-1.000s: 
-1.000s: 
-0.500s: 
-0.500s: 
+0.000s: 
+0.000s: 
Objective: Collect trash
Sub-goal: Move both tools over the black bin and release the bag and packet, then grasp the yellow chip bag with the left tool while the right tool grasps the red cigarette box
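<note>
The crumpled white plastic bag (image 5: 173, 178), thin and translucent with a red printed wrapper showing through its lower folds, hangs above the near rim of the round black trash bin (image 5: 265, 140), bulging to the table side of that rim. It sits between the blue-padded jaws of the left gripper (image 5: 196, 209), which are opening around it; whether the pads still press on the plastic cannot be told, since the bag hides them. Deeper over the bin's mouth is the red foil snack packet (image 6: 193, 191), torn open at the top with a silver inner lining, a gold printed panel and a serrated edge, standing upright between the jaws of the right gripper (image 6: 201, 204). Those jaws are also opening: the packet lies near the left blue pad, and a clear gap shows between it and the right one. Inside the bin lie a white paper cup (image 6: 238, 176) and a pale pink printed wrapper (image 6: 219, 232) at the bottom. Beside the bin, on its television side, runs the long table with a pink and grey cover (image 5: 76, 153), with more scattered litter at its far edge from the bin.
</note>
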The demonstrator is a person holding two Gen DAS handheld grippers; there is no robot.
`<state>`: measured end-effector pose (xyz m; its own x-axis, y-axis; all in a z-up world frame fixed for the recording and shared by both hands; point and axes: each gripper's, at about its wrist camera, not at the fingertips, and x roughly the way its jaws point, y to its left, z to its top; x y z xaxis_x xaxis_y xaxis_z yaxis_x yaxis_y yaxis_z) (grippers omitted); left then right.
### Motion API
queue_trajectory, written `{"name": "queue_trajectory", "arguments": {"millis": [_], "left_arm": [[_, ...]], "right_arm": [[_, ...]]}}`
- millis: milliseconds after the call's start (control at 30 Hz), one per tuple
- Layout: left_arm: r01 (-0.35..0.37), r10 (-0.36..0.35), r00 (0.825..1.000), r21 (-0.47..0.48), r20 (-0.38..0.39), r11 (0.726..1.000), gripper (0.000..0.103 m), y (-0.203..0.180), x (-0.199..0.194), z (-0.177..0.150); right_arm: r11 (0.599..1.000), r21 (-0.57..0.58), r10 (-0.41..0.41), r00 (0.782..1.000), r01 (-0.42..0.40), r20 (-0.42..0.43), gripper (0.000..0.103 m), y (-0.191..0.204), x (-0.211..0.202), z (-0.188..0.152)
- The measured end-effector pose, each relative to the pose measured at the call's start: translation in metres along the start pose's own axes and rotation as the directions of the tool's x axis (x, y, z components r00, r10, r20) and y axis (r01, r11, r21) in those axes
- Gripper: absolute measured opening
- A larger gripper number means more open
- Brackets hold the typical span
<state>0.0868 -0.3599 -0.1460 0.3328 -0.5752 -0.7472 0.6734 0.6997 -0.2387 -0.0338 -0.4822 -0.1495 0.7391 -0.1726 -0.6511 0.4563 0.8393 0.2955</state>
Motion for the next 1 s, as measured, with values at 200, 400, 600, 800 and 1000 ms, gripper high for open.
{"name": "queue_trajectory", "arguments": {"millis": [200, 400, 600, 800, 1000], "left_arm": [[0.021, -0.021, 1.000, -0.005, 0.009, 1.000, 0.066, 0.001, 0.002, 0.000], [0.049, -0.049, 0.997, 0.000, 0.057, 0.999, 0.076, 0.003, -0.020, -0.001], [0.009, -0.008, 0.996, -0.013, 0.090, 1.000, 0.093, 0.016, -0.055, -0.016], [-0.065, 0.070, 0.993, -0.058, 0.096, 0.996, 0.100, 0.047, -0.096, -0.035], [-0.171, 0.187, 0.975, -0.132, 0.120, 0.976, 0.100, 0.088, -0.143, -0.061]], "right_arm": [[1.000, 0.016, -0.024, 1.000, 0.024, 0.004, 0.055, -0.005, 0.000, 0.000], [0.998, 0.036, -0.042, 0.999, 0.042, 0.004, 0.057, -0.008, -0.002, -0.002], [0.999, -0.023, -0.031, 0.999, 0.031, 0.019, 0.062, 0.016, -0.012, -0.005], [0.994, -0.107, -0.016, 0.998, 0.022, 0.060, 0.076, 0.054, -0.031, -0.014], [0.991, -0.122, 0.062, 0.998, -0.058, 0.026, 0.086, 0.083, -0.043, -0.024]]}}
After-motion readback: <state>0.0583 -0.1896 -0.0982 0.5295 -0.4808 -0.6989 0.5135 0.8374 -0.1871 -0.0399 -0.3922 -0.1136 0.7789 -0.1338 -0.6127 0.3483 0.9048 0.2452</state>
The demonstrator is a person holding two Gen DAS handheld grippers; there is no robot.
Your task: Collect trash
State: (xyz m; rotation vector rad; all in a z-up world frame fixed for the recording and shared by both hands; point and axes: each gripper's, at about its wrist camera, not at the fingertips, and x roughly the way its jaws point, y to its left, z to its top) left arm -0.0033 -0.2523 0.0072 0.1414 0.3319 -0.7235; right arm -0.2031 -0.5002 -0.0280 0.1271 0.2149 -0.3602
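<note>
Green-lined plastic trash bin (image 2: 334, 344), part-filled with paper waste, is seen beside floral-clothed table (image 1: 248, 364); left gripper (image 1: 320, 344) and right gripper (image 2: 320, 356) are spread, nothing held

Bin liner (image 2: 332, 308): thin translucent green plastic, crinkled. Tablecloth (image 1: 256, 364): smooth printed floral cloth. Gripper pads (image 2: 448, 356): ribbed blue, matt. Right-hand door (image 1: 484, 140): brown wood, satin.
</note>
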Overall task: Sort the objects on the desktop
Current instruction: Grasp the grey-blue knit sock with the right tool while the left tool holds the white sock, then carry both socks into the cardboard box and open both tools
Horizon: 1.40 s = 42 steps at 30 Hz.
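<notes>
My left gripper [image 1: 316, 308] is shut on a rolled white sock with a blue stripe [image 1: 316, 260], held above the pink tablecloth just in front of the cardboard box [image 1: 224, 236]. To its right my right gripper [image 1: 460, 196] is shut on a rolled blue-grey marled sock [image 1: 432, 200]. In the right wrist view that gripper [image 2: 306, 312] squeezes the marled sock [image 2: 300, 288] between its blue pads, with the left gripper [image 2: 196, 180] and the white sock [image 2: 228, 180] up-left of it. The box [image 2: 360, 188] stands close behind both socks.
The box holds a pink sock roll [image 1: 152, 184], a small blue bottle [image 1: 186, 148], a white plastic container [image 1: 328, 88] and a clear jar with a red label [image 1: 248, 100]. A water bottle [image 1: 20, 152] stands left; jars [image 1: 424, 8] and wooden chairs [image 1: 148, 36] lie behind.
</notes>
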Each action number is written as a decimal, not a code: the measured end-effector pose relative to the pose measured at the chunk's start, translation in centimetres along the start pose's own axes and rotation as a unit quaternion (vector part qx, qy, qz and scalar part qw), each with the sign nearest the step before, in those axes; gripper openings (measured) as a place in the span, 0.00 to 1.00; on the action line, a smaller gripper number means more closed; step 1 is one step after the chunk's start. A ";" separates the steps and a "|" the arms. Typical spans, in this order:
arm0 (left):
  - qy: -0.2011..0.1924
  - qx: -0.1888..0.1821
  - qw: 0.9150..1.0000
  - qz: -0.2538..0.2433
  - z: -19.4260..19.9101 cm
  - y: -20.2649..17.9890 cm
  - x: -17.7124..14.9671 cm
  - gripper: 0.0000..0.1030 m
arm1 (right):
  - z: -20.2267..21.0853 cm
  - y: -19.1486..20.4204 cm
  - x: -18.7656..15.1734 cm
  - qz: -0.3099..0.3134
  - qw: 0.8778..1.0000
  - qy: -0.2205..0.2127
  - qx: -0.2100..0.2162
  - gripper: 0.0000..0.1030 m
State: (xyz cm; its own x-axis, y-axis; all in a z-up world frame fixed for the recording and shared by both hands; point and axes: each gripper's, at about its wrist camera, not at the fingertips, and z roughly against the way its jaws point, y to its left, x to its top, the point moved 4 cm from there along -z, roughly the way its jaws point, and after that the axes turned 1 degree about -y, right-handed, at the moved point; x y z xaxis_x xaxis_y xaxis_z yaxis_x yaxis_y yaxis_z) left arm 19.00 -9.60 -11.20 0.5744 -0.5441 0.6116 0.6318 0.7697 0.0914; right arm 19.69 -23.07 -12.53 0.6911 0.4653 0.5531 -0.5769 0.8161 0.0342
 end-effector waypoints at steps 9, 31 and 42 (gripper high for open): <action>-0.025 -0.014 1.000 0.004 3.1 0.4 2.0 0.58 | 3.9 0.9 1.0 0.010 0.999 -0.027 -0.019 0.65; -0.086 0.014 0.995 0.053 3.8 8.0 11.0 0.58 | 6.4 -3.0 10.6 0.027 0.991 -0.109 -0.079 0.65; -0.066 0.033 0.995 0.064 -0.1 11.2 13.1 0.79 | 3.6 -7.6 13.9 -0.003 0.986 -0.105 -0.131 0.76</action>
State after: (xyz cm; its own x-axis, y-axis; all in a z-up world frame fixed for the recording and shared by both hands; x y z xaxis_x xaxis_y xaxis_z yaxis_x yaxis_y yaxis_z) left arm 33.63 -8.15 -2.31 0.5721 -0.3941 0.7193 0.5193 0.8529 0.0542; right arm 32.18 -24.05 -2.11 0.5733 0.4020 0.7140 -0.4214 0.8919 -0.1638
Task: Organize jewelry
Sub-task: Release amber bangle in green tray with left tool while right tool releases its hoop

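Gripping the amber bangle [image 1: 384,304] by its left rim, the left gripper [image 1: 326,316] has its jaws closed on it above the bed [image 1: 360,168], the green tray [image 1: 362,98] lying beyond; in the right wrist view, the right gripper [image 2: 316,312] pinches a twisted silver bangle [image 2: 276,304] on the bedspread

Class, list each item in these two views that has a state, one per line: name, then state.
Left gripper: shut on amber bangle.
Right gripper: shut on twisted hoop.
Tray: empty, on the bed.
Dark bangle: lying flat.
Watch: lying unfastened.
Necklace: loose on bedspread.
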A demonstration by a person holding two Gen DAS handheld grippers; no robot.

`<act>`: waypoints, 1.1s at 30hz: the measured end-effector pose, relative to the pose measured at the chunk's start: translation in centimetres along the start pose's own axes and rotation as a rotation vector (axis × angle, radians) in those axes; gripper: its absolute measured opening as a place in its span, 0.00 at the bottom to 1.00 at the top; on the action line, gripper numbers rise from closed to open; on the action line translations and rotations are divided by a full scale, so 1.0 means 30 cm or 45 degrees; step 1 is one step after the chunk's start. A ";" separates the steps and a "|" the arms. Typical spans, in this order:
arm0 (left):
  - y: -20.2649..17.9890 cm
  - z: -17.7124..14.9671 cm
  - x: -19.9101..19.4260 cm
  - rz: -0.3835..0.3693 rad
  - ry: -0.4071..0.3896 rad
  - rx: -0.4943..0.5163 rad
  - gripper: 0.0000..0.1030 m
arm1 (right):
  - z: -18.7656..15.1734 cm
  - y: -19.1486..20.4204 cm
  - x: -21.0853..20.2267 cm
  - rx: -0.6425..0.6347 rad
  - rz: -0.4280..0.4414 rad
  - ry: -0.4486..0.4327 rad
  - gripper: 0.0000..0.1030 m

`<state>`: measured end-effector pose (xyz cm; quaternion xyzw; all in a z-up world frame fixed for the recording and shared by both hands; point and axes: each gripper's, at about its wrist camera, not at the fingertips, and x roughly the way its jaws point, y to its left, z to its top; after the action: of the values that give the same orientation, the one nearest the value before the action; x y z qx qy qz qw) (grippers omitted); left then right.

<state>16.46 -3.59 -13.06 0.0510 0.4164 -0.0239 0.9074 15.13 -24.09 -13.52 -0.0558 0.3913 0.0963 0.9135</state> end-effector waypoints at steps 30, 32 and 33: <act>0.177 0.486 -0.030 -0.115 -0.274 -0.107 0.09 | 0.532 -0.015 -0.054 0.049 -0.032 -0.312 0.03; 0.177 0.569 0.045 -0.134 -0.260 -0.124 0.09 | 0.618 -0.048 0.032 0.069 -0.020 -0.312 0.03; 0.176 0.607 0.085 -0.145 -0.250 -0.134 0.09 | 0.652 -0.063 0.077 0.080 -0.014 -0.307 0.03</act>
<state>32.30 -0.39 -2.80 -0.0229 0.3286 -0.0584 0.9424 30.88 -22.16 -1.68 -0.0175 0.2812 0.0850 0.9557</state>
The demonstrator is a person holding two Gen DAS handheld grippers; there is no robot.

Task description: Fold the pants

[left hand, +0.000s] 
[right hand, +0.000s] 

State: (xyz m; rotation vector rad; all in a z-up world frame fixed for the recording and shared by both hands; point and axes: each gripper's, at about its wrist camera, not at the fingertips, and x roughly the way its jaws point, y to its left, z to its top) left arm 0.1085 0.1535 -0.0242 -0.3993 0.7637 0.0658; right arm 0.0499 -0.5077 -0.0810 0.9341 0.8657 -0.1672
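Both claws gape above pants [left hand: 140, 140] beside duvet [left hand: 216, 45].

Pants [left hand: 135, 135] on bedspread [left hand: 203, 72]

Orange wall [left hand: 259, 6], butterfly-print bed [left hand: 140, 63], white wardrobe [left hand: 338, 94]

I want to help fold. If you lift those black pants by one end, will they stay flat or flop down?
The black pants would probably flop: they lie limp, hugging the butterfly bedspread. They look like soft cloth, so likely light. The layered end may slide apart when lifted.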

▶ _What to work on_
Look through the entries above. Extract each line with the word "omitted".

▶ _Answer to this exercise_
`<state>`: measured end-effector pose (xyz m; its own x-axis, y-axis; all in a z-up world frame fixed for the recording and shared by both hands; point and axes: each gripper's, at about its wrist camera, not at the fingertips, and x roughly the way its jaws point, y to its left, z to its top; x y z xaxis_x xaxis_y xaxis_z yaxis_x yaxis_y yaxis_z) (grippers omitted); left then right.
`<state>`: measured end-effector pose (xyz cm; quaternion xyzw; all in a z-up world frame fixed for the recording and shared by both hands; point and axes: each gripper's, at about its wrist camera, not at the fingertips, and x roughly the way its jaws point, y to its left, z to its top; after the action: of the values that give the same orientation, the one nearest the value before the action; x y z qx qy qz qw) (grippers omitted); left then right.

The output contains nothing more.